* [Exercise] From the entries that follow, copy each line containing the word "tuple".

START Excerpted records

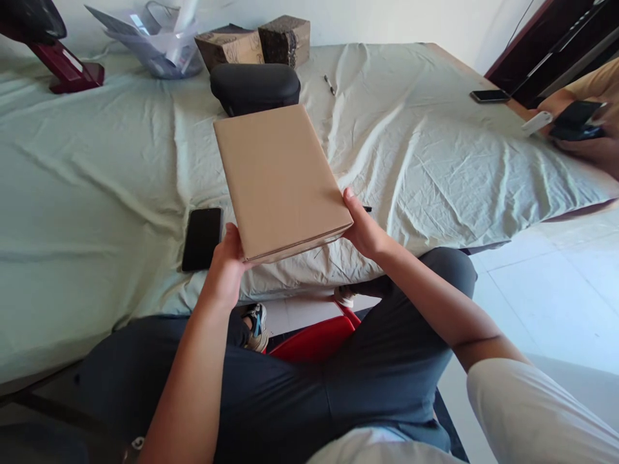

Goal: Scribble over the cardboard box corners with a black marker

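Observation:
A closed brown cardboard box [285, 183] is held between my two hands above the front of the cloth-covered table. My left hand [227, 267] grips its near left corner, with the thumb along the side and the other fingers hidden beneath. At the near right corner, my right hand [363, 227] holds the box with its thumb by the top edge; the rest of its fingers are out of sight underneath. A black smartphone [202, 240] lies on the cloth just left of my left hand. Behind the box sits a black zip case [255, 89], partly covered by it.
Two patterned boxes [285, 40] and a clear plastic basket [167, 58] stand along the wall. A dark red stand [75, 71] is at far left. A pen [329, 85] and another phone [489, 96] lie farther back. At right, another person's hands [592, 138] hold a dark device.

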`<state>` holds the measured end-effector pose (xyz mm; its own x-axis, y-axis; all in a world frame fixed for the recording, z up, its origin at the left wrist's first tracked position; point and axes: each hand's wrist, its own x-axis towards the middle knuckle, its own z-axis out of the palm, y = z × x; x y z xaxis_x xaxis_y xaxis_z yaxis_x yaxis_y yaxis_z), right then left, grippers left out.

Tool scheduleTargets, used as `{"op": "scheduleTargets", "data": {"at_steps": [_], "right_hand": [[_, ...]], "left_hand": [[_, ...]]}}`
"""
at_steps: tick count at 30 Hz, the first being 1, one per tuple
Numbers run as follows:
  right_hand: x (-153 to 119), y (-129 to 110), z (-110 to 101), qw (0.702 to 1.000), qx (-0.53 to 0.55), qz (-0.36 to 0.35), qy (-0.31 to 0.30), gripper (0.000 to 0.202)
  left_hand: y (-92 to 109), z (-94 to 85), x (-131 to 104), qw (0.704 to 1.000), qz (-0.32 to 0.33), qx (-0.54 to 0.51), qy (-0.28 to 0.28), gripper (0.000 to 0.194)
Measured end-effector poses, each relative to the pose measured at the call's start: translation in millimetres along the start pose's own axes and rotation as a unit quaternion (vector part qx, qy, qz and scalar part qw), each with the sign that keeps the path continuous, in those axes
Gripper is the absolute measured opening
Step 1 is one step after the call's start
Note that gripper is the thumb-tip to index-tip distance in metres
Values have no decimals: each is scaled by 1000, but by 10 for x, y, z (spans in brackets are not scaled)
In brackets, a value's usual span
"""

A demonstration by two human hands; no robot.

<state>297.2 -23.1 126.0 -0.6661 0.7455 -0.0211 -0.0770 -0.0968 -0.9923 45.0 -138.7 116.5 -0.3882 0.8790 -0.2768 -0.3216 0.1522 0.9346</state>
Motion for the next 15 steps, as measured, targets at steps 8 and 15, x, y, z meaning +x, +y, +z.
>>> {"op": "scheduleTargets", "data": {"at_steps": [8, 15], "right_hand": [[-39, -8, 45, 999, -38, -12, 24, 97], [-61, -3, -61, 996, -61, -13, 69, 93]], "left_hand": [[73, 29, -18, 998, 29, -47, 20, 50], [-23, 2, 18, 995, 94, -13, 44, 37]]}}
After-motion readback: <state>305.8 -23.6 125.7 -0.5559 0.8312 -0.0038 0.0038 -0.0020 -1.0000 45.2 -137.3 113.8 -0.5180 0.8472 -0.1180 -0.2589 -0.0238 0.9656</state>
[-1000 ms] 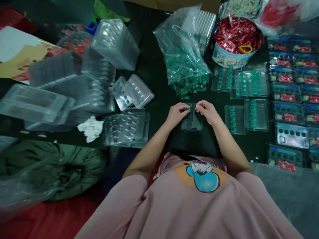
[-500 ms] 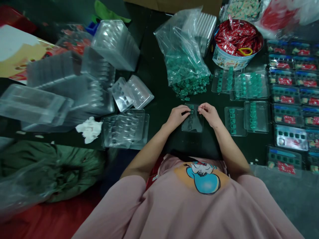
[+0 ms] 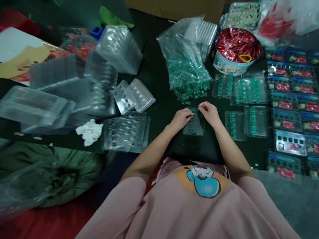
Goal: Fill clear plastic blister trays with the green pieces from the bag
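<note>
A clear plastic tray (image 3: 199, 128) with a column of small pockets lies on the dark table in front of me. My left hand (image 3: 182, 119) reaches over its left side, fingers bent together at the upper pockets; they cover whatever is under the tips. By the tray's upper right corner, my right hand (image 3: 208, 113) is closed in a pinch, and I cannot make out what is in it. Just beyond lies a heap of green translucent pieces (image 3: 191, 90), spilling from a clear plastic bag (image 3: 180, 41).
Trays filled with green pieces (image 3: 232, 124) lie to the right, beside rows of packed trays (image 3: 284, 119). A round tin (image 3: 233, 66) holds red packets. Stacked clear trays (image 3: 119, 49) and a crumpled white tissue (image 3: 89, 132) are on the left.
My left fingers have moved over the top pocket, covering the green piece seen there before. My right hand stays near the tray's upper right corner. The whole view has shifted slightly.
</note>
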Motion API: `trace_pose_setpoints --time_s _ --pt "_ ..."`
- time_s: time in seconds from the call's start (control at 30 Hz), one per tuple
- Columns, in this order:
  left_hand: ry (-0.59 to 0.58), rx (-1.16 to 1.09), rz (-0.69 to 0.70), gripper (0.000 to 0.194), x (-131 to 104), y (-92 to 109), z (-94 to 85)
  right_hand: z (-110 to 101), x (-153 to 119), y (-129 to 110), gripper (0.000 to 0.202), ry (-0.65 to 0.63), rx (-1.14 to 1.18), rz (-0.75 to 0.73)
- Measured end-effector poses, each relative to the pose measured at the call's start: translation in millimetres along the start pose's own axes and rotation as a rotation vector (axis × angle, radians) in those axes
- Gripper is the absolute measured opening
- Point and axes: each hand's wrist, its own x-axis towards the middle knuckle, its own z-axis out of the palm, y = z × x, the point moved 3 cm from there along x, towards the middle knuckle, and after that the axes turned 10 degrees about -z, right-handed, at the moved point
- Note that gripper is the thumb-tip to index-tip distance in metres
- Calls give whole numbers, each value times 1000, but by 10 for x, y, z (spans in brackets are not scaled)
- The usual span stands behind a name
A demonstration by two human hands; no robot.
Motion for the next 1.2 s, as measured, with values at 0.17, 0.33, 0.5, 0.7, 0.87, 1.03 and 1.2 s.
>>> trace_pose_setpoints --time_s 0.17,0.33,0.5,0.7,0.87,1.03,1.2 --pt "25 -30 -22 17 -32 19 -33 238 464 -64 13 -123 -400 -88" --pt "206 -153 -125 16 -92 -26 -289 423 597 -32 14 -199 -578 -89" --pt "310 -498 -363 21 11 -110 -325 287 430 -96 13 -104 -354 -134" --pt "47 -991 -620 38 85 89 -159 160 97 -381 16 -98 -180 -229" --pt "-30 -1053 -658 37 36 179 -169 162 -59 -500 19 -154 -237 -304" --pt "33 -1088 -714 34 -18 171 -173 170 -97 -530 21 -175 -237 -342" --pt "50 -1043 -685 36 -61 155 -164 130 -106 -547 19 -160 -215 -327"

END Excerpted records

* [Written answer]
at_steps: tick count at 30 Hz, the first being 1, one per tuple
- time_s: time in seconds from the call's start (control at 30 Hz), one per tuple

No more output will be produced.